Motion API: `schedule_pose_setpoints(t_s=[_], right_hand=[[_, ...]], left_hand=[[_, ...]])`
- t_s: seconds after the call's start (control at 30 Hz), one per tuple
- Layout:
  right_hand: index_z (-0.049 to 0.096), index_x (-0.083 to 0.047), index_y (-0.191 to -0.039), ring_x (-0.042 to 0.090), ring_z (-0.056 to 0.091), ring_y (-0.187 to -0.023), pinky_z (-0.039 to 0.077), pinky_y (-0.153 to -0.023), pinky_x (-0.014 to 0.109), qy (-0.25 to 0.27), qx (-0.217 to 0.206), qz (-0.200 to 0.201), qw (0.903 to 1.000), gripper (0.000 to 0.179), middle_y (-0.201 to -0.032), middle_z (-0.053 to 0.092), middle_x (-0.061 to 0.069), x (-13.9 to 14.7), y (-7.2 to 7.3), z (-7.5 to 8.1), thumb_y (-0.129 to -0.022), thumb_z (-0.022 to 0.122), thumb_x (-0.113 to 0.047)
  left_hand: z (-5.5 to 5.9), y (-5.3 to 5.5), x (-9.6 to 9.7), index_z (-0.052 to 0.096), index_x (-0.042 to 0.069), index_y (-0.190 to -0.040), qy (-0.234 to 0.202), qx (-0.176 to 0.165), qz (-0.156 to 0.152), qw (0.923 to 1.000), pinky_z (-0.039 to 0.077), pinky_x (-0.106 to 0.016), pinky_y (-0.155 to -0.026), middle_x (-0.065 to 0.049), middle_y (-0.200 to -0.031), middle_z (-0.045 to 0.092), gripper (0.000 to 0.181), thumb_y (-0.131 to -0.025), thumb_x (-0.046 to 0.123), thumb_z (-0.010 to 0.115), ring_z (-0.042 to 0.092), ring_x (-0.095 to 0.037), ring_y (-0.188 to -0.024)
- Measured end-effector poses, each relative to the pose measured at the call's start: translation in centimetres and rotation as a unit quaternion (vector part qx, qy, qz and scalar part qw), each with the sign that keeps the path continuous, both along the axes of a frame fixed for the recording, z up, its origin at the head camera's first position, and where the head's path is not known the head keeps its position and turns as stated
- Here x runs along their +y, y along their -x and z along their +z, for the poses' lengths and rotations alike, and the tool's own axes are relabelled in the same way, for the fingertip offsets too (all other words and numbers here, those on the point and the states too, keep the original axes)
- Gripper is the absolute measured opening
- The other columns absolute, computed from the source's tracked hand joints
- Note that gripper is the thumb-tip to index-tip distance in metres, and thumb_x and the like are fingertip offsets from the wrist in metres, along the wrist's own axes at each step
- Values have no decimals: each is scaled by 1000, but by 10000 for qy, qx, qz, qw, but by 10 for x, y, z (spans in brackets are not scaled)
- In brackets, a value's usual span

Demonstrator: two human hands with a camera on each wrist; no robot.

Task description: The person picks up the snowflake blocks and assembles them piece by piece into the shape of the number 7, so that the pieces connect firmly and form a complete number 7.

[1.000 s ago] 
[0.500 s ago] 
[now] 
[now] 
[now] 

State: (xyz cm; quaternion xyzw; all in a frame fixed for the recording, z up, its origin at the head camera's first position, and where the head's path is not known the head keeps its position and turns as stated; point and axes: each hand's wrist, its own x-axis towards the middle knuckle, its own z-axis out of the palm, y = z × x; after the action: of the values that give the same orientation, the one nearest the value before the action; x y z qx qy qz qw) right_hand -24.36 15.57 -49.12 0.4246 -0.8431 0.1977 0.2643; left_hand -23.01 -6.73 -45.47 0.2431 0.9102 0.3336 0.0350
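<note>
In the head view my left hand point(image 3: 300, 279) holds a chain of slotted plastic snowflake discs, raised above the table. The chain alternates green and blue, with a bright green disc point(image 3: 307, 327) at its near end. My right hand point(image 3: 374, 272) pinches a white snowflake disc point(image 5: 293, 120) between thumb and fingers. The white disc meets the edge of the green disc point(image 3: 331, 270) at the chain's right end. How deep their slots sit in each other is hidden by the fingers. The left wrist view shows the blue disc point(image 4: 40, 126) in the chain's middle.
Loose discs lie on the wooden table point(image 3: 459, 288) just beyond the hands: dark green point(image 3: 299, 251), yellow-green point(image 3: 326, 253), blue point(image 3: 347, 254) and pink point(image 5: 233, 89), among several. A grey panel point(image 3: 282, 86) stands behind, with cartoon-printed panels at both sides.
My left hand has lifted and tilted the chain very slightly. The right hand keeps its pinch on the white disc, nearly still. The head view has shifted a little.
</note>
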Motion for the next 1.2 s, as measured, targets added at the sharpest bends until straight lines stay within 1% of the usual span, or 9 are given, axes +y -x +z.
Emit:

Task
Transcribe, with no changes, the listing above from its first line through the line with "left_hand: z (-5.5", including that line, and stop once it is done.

Your solution
Motion API: `schedule_pose_setpoints(t_s=[_], right_hand=[[_, ...]], left_hand=[[_, ...]])`
- t_s: seconds after the call's start (control at 30 Hz), one per tuple
- Layout:
  right_hand: index_z (-0.049 to 0.096), index_x (-0.083 to 0.047), index_y (-0.191 to -0.039), ring_x (-0.042 to 0.090), ring_z (-0.056 to 0.091), ring_y (-0.187 to -0.023), pinky_z (-0.039 to 0.077), pinky_y (-0.153 to -0.023), pinky_x (-0.014 to 0.109), qy (-0.25 to 0.27), qx (-0.217 to 0.206), qz (-0.200 to 0.201), qw (0.903 to 1.000), gripper (0.000 to 0.179), middle_y (-0.201 to -0.032), middle_z (-0.053 to 0.092), middle_x (-0.061 to 0.069), x (-13.9 to 14.7), y (-7.2 to 7.3), z (-7.5 to 8.1), thumb_y (-0.129 to -0.022), thumb_z (-0.022 to 0.122), thumb_x (-0.113 to 0.047)
  left_hand: z (-5.5 to 5.9), y (-5.3 to 5.5), x (-9.6 to 9.7), index_z (-0.052 to 0.096), index_x (-0.042 to 0.069), index_y (-0.190 to -0.040), qy (-0.234 to 0.202), qx (-0.176 to 0.165), qz (-0.156 to 0.152), qw (0.923 to 1.000), pinky_z (-0.039 to 0.077), pinky_x (-0.106 to 0.016), pinky_y (-0.155 to -0.026), middle_x (-0.065 to 0.049), middle_y (-0.200 to -0.031), middle_z (-0.045 to 0.092), gripper (0.000 to 0.181), thumb_y (-0.131 to -0.025), thumb_x (-0.046 to 0.123), thumb_z (-0.010 to 0.115), ring_z (-0.042 to 0.092), ring_x (-0.095 to 0.037), ring_y (-0.188 to -0.024)

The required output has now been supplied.